=== Input data ===

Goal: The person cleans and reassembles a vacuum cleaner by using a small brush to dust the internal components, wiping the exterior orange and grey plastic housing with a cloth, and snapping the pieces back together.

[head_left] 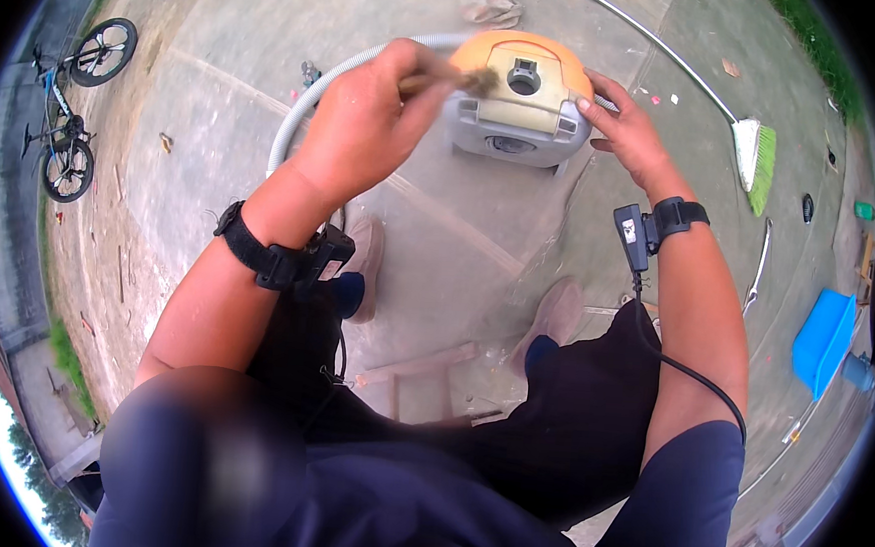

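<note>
The orange-and-grey plastic vacuum cleaner body (518,103) sat on the bare concrete floor (216,130) just ahead of the seated person's two shoes. The left hand (366,124) had its fingers (410,71) curled tight around the wooden handle of a small bristle brush (459,77), whose tip rested on the machine's cream top panel. The right hand (622,124) lay against the machine's right side, fingers (597,95) spread and pressed flat to the shell.

A ribbed grey hose (313,100) curved away from behind the machine to the left, passing under the left wrist. Further off to the right lay a long-handled broom with green bristles (755,158), and beyond it a blue plastic tub (822,337) near the edge of the slab. Two bicycles (72,111) stood well apart on the far left. The concrete between the machine and the bicycles held only scattered scraps, and a strip of grass edged the slab at the upper right.
</note>
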`<state>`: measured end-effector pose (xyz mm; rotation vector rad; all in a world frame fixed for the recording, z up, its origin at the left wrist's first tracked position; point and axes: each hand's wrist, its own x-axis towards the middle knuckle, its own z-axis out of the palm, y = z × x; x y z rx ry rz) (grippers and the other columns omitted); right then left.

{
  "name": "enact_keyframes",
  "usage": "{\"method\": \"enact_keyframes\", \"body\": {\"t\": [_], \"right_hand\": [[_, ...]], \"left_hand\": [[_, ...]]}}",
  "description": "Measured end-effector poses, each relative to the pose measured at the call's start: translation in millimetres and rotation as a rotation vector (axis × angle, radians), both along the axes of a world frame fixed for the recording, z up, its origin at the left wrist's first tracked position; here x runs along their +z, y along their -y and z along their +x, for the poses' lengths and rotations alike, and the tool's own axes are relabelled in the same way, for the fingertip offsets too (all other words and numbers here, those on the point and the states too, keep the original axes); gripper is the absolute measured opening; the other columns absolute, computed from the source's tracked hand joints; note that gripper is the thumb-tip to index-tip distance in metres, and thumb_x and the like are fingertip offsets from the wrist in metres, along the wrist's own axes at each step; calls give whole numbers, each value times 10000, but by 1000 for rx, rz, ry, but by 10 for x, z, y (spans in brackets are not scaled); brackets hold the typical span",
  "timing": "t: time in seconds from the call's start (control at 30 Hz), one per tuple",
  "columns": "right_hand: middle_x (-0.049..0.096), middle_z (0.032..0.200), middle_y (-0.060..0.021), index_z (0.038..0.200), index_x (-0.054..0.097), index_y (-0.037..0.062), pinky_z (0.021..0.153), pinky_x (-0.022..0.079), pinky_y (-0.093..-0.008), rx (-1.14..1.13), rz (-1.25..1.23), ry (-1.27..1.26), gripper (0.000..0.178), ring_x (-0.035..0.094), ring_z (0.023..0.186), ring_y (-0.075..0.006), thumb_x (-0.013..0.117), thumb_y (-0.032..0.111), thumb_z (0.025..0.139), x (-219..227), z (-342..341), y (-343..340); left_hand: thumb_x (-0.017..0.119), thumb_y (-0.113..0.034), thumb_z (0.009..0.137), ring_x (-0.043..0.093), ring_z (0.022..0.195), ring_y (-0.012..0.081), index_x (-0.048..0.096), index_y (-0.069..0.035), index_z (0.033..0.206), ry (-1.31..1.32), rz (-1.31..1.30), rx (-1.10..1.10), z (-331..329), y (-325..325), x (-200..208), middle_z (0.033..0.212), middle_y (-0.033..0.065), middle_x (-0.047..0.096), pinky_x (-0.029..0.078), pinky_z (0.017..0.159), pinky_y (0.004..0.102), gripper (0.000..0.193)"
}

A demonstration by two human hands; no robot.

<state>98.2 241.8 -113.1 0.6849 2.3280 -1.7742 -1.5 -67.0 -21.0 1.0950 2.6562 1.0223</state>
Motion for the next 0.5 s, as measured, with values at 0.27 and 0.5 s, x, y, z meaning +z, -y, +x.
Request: {"method": "enact_keyframes", "body": {"t": [0.27,0.5], "right_hand": [[538,1497,-84,1522,485,192,894,536,-394,45,63,-18,732,572,1303,-267,743,488,904,-6,-27,-58],[576,1452,-97,1498,517,171,868,537,-366,55,108,-14,728,605,1256,-250,762,483,888,-8,8,-97]], "left_hand": [[659,-152,981,710,772,216,636,-39,1092,-5,-58,61,-62,20,-13,951,116,770,545,715,318,160],[657,-127,987,720,836,194,638,-31,1102,134,189,3,20,24,-85,986,107,772,545,751,309,151]]}}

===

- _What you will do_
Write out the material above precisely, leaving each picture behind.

- _Written answer_
Goal: The person cleans and reassembles a vacuum cleaner by using a small brush to dust the internal components, wiping the exterior orange and grey plastic housing with a cloth, and snapping the pieces back together.

[head_left] 

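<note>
The orange-and-grey plastic vacuum cleaner body (518,103) sat on the bare concrete floor (216,130) just ahead of the seated person's two shoes. The left hand (366,124) had its fingers (410,71) curled tight around the wooden handle of a small bristle brush (459,77), whose tip rested on the machine's cream top panel. The right hand (622,124) lay against the machine's right side, fingers (597,95) spread and pressed flat to the shell.

A ribbed grey hose (313,100) curved away from behind the machine to the left, passing under the left wrist. Further off to the right lay a long-handled broom with green bristles (755,158), and beyond it a blue plastic tub (822,337) near the edge of the slab. Two bicycles (72,111) stood well apart on the far left. The concrete between the machine and the bicycles held only scattered scraps, and a strip of grass edged the slab at the upper right.
</note>
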`<state>`: measured end-effector pose (xyz mm; rotation vector rad; all in a world frame fixed for the recording, z up, its origin at the left wrist's first tracked position; point and axes: each hand's wrist, its own x-axis towards the middle knuckle, its own z-axis out of the palm, y = z × x; x y z rx ry rz) (grippers and the other columns omitted); right then left.

{
  "name": "enact_keyframes",
  "usage": "{\"method\": \"enact_keyframes\", \"body\": {\"t\": [_], \"right_hand\": [[_, ...]], \"left_hand\": [[_, ...]]}}",
  "description": "Measured end-effector poses, each relative to the pose measured at the call's start: translation in millimetres and rotation as a rotation vector (axis × angle, radians), both along the axes of a world frame fixed for the recording, z up, its origin at the left wrist's first tracked position; here x runs along their +z, y along their -y and z along their +x, for the poses' lengths and rotations alike, and the tool's own axes are relabelled in the same way, for the fingertip offsets too (all other words and numbers here, those on the point and the states too, keep the original axes); gripper is the absolute measured opening; the other columns absolute, computed from the source's tracked hand joints; note that gripper is the thumb-tip to index-tip distance in metres, and thumb_x and the like are fingertip offsets from the wrist in metres, along the wrist's own axes at each step; calls give whole numbers, each value times 10000, but by 1000 for rx, rz, ry, but by 10 for x, z, y (spans in brackets are not scaled); brackets hold the typical span",
  "timing": "t: time in seconds from the call's start (control at 30 Hz), one per tuple",
  "columns": "right_hand: middle_x (-0.049..0.096), middle_z (0.032..0.200), middle_y (-0.060..0.021), index_z (0.038..0.200), index_x (-0.054..0.097), index_y (-0.037..0.062), pinky_z (0.021..0.153), pinky_x (-0.022..0.079), pinky_y (-0.093..-0.008), rx (-1.14..1.13), rz (-1.25..1.23), ry (-1.27..1.26), gripper (0.000..0.178), ring_x (-0.035..0.094), ring_z (0.023..0.186), ring_y (-0.075..0.006), thumb_x (-0.013..0.117), thumb_y (-0.032..0.111), thumb_z (0.025..0.139), x (-219..227), z (-342..341), y (-343..340); left_hand: thumb_x (-0.017..0.119), thumb_y (-0.113..0.034), thumb_z (0.009..0.137), ring_x (-0.043..0.093), ring_z (0.022..0.195), ring_y (-0.012..0.081), index_x (-0.048..0.096), index_y (-0.069..0.035), index_z (0.033..0.206), ry (-1.31..1.32), rz (-1.31..1.30), rx (-1.10..1.10), z (-331..329), y (-325..325), x (-200..208), middle_z (0.033..0.212), middle_y (-0.033..0.065), middle_x (-0.047..0.096), pinky_x (-0.029..0.078), pinky_z (0.017..0.159), pinky_y (0.004..0.102), gripper (0.000..0.193)"
}

A demonstration by two human hands; no robot.

<state>98.2 241.8 -113.1 0.6849 2.3280 -1.7742 -1.5 -67.0 -21.0 1.0950 2.6562 1.0223</state>
Motion for the next 0.5 s, as measured, with values at 0.27 and 0.5 s, x, y, z meaning +z, -y, +x.
Request: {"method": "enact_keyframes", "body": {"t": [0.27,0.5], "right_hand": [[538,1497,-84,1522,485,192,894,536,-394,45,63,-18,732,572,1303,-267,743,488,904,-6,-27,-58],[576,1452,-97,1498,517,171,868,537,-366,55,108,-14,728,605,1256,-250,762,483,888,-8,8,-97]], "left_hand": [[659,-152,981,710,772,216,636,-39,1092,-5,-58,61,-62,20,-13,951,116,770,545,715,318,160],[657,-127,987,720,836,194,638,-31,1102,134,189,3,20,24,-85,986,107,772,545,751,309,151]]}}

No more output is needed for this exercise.